Note that the TPR (recall) is given by: P(A>τ) and the FPR (fallout) is given be: P(B>τ).
Now, we plot the TPR on the y-axis and FPR on the x-axis, draw the curve for various τ and calculate the area under this curve (AUC).
We get:
AUC=∫10TPR(x)dx=∫10P(A>τ(x))dx
where
x is the FPR.
Now, one way to calculate this integral is to consider
x as belonging to a uniform distribution. In that case, it simply becomes the expectation of the
TPR.
AUC=Ex[P(A>τ(x))](1)
if we consider
x∼U[0,1) .
Now, x here was just the FPR
x=FPR=P(B>τ(x))
Since we considered
x to be from a uniform distribution,
P(B>τ(x))∼U
=>P(B<τ(x))∼(1−U)∼U
=>FB(τ(x))∼U(2)
But we know from the inverse transform law that for any random variable X, if FX(Y)∼U then Y∼X. This follows since taking any random variable and applying its own CDF to it leads to the uniform.
FX(X)=P(FX(x)<X)=P(X<F−1X(X))=FXF−1X(X) = X.

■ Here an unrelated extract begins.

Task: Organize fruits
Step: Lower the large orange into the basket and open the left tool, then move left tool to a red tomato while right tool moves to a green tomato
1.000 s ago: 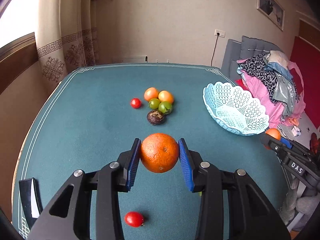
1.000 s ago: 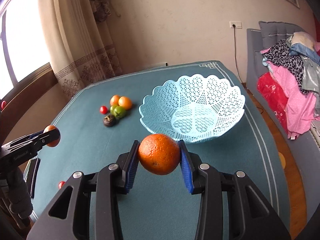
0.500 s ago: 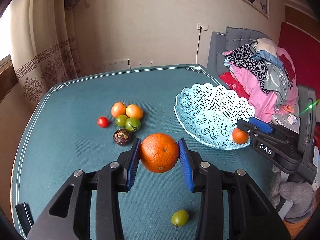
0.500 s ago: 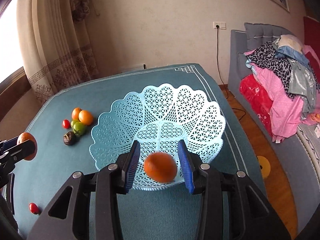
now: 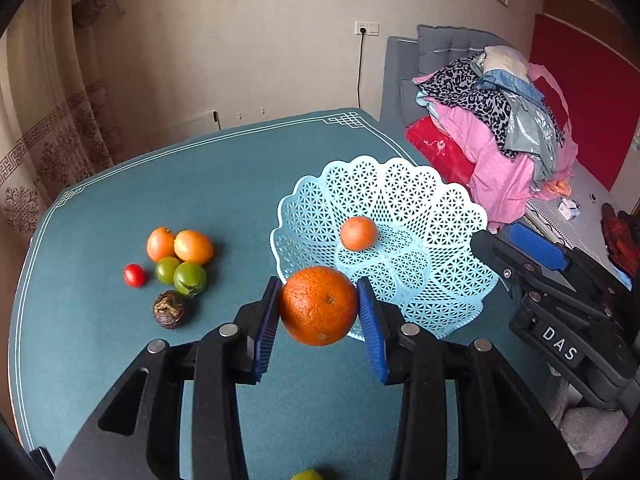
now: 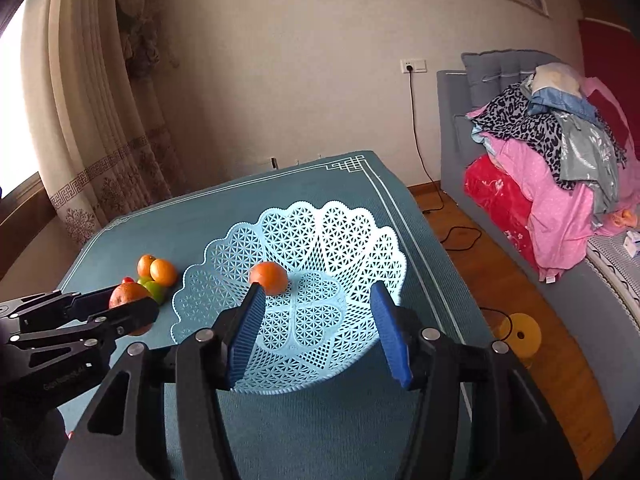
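Orange in our left claw (image 5: 319, 307): big orange (image 5: 319, 305) clenched between the blue pads, at the basket's near rim.
Our right claw (image 6: 318, 332): jaws just opening, nothing between them.
Basket (image 6: 362, 248): small orange (image 6: 269, 277) lies inside.
Worktop (image 5: 100, 340): loose fruits (image 5: 180, 258) left of the basket.

1. Left gripper (image 5: 319, 306): jaws clamped on a large orange (image 5: 319, 305), blue pads pressing both its sides, fruit carried clear of the table.
2. Left gripper points forward and down; from the right wrist view it comes in from the left edge, black fingers roughly level.
3. Right gripper (image 6: 316, 334): jaws have just been opening, now spread wide, nothing between the pads.
4. Right gripper also tilts forward and down; in the left wrist view it sits at the right edge, one blue pad facing up.
5. The two grippers are well apart, no contact between them.
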`<action>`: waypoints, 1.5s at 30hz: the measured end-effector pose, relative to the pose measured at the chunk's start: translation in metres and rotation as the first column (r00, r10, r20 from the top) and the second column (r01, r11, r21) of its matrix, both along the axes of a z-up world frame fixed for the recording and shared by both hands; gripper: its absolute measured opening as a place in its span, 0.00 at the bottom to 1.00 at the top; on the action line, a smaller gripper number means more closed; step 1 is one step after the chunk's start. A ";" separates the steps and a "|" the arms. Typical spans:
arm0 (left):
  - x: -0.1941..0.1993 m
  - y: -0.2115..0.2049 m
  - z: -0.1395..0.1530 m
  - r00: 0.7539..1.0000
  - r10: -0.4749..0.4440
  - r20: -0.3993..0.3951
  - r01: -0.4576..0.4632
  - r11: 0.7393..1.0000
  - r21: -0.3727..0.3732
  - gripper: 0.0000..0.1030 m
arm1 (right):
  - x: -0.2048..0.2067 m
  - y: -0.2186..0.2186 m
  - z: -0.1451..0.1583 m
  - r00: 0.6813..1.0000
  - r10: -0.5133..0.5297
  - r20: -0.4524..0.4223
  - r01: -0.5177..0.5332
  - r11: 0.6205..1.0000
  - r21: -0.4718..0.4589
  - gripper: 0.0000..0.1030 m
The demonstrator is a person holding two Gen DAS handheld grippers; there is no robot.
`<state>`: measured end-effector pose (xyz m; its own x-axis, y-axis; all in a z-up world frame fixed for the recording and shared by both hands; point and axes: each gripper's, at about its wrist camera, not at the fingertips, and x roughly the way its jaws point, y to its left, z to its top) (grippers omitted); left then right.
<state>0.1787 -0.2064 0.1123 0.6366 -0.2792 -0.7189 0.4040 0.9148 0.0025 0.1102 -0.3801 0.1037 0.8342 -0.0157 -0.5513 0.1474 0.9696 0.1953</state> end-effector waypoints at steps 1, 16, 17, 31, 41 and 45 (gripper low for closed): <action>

und das gilt nur für uniform.
Die Verwendung dieser Tatsache in Gleichung (2) ergibt:
τ( x ) ∼ B.
Wenn wir dies in Gleichung (1) einsetzen, erhalten wir:
A U.C.= E.x( P.( A > B ) ) = P.( A > B )
Mit anderen Worten, der Bereich unter der Kurve ist die Wahrscheinlichkeit, dass eine zufällige positive Stichprobe eine höhere Punktzahl aufweist als eine zufällige negative Stichprobe.